Title: Correspondence To A Fictional Entity
Author:
deird1Rating: PG
Word Count: 484
Prompt: 096 (December holidays)
Character: Dawn
Correspondence To A Fictional Entity
1991
to Santa
please bring me a doll with a green dress and some peanut butter
from Dawn
1992
To Santa,
Please bring me a book about airplanes, and some barbies.
Love from Dawn.
1993
Dear Santa,
This year I would like some stickers, some candy, and the blue dress I saw last week in the mall.
I have been very good this year just ask my mom.
Love from Dawn Summers.
1994
Dear Santa,
I have been very good all year. I have helped Mom with the washing up, and I have cleaned my room, and I have not stolen Buffy’s nail polish.
In return I would like some rollerskates, and some books, and another money box to replace the one I broke.
Love from Dawn Summers
PS - I would also like a pony.
1995
Dear Santa,
I think I have been good. I have been nice to Buffy, and I have done all my chores, and I have not told on Buffy for sneaking out of her window the other night.
Please bring me a stripey red sweater like Meagan’s, some Sweet Cindy accessories, and a chess set.
Love Dawn
PS - Could you bring Mom and Dad something nice this year, so they are happier?
1996
Santa -
This year I would like some new sneakers, a CD, and a year’s supply of Twinkies.
- Dawn
PS - Please note that I will be moving next year, so my presents will need to be delivered to a different address.
1997
Santa -
This year I’d like a crossbow.
I think I deserve one, because I haven’t said anything to Mom about what happened with Ford. Also, if Buffy has one, I should get one too.
- Dawn
1998
Santa -
If you felt like existing this year, I’d like some sparkly nail polish, a book, and pants just like Faith’s.

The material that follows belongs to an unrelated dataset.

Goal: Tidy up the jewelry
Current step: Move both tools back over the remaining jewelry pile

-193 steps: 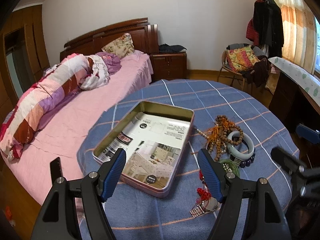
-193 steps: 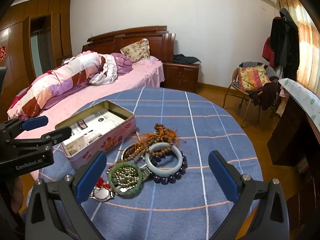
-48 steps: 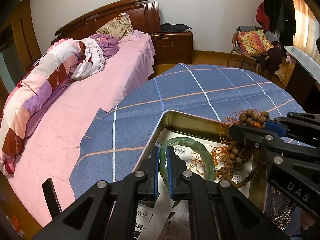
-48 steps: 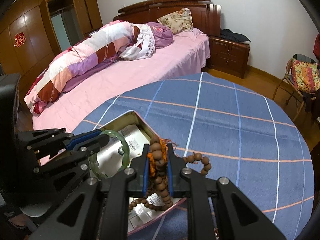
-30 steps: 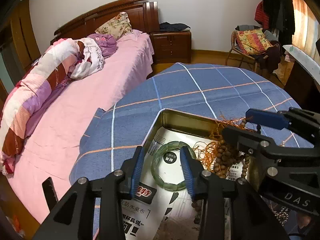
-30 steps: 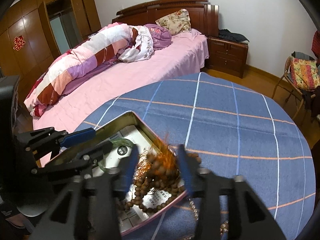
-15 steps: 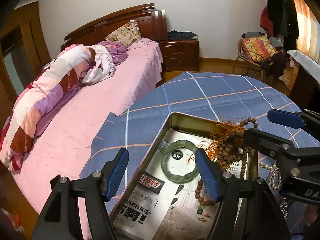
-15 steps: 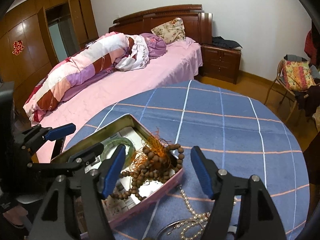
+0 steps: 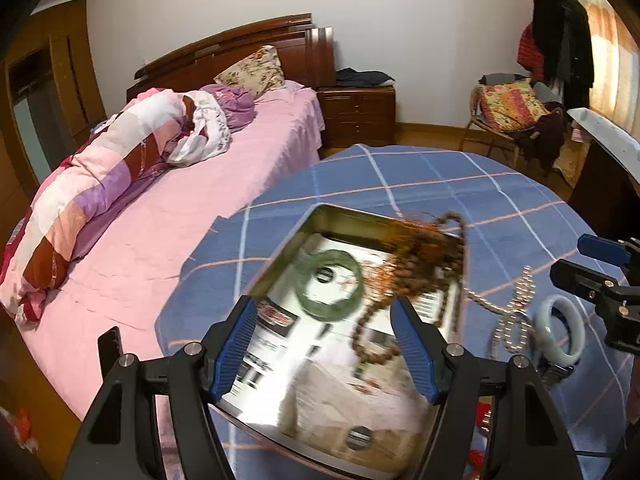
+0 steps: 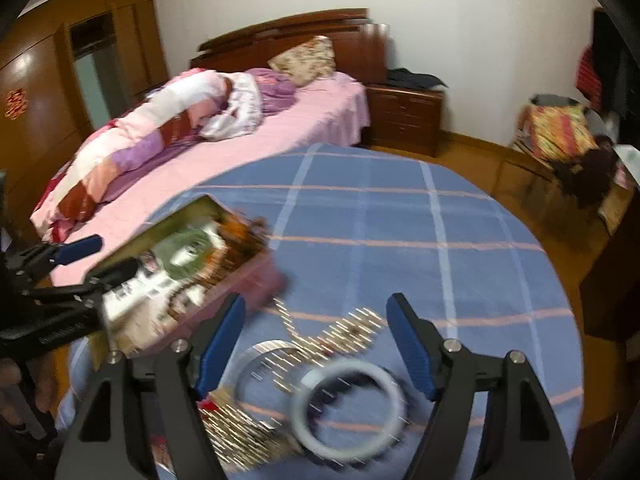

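The round table (image 9: 472, 184) is covered with a blue woven cloth crossed by white and orange lines. Behind it stands a bed (image 9: 248, 152) with a pink sheet and a dark wooden headboard.

The rectangular metal tin (image 9: 280, 256) lies on the left part of the table; its inner walls are gold-toned and its outer wall is pink. Printed paper lines its floor. Inside lie the green bangle (image 9: 330, 286), a smooth closed ring, and the brown bead string (image 9: 404, 276) with orange tassels, part of which drapes over the tin's right rim.

On the cloth to the right of the tin lie a pale bangle (image 10: 348, 410), a pearl strand (image 10: 320, 344), a thin metal ring (image 10: 256, 356) and dark beads under the pale bangle; motion blur hides finer detail.

The left gripper (image 9: 324, 344) hangs above the tin, its jaws spread wide with nothing between them. The right gripper (image 10: 316, 344) hangs above the loose pieces, its jaws apart and having just been opening, with no item clamped.

Earlier, each gripper pinched one item over the tin: left the green bangle, right the bead string. Both items now rest in the tin.
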A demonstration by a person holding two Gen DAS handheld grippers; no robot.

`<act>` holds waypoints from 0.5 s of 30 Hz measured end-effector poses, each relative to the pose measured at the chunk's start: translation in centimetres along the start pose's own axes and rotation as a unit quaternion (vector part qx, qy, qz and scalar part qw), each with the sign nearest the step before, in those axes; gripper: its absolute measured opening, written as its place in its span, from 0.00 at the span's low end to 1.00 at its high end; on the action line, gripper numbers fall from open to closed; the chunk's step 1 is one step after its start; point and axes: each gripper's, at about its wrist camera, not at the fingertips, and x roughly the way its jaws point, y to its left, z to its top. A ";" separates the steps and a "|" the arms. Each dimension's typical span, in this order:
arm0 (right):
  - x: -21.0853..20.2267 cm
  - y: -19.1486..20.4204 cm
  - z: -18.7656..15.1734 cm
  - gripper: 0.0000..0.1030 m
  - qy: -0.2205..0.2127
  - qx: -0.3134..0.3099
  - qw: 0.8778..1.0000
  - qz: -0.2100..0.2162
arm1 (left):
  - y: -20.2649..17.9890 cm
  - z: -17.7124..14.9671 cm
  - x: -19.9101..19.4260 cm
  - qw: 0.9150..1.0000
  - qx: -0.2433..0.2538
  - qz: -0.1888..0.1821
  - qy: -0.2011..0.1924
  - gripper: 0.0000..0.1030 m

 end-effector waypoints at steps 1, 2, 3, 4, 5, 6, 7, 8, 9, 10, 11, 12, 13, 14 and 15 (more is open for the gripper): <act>-0.3 -0.8 -0.5 0.74 0.002 0.008 1.000 -0.008 | -0.5 -0.1 -0.2 1.000 0.002 -0.002 -0.001 0.67; -0.5 -1.2 -0.7 0.74 0.003 0.013 1.000 -0.012 | -1.0 -0.3 -0.5 1.000 0.005 -0.004 -0.002 0.67; -0.7 -1.8 -1.1 0.74 0.005 0.020 1.000 -0.017 | -1.4 -0.4 -0.7 1.000 0.007 -0.005 -0.003 0.67; -0.9 -2.3 -1.5 0.74 0.007 0.026 0.999 -0.020 | -2.0 -0.7 -1.0 1.000 0.010 -0.009 -0.004 0.67; -1.1 -2.6 -1.9 0.75 0.009 0.031 0.999 -0.022 | -2.5 -0.8 -1.2 1.000 0.013 -0.015 -0.005 0.67; -1.2 -3.0 -2.5 0.75 0.012 0.035 0.999 -0.025 | -3.2 -0.9 -1.4 1.000 0.016 -0.022 -0.006 0.67; -1.2 -3.3 -2.9 0.75 0.015 0.038 0.999 -0.027 | -3.7 -1.0 -1.6 0.999 0.019 -0.026 -0.007 0.67; -1.2 -3.5 -3.3 0.75 0.018 0.041 0.999 -0.030 | -4.2 -1.1 -1.7 0.999 0.023 -0.031 -0.007 0.67; -1.2 -3.7 -3.7 0.75 0.022 0.043 0.998 -0.032 | -4.9 -1.2 -1.8 0.999 0.029 -0.034 -0.007 0.67; -1.1 -3.9 -4.1 0.75 0.026 0.045 0.998 -0.034 | -5.6 -1.3 -1.9 0.999 0.036 -0.037 -0.007 0.67; -1.1 -3.8 -4.4 0.75 0.029 0.044 0.998 -0.036 | -6.3 -1.4 -1.9 0.998 0.043 -0.044 -0.004 0.67; -0.9 -3.9 -4.7 0.75 0.033 0.044 0.998 -0.038 | -7.0 -1.5 -1.8 0.998 0.049 -0.048 -0.002 0.67; -0.8 -4.0 -4.9 0.75 0.036 0.045 0.998 -0.037 | -7.4 -1.6 -1.7 0.997 0.054 -0.050 0.000 0.67; -0.8 -4.3 -5.1 0.74 0.037 0.046 0.998 -0.036 | -8.1 -1.8 -1.5 0.997 0.061 -0.052 0.003 0.67; -0.7 -4.3 -5.3 0.70 0.037 0.045 0.998 -0.034 | -8.7 -1.9 -1.3 0.996 0.066 -0.052 0.005 0.66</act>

Plus, I’d like my own personal elf from the north pole, to do my bidding, do my chores, and feed me chocolate on a golden platter.
Or you could just keep on being fictional. Whatever.
- Dawn
Also, thanks for all the snow.
1999
Dear Santa,
This year I would like peace on earth, and goodwill to all men. Especially for my lovely teacher, Ms Conroy, who is always
Hey.
Hey.
This sucks.
I know! Isn’t it dumb!
“Write a letter to Santa, boys and girls.” I mean, please!
Yeah. Doesn’t Conroy get that we’re teenagers?
So lame.
Totally.
2000
Dear Santa,
My big sister Buffy has a crossbow, three swords, and a rocket launcher. She could totally kick your ass.
If you don’t bring me a midnight blue sweater and the new Backstreet Boys album, I’ll get Anya to tell Buffy how to find you. Then she’ll track you down.
Yours sincerely, Dawn Summers
PS - Any spare disembowelled children you’ve got lying around can be delivered to Mike Floyner on Stache Street.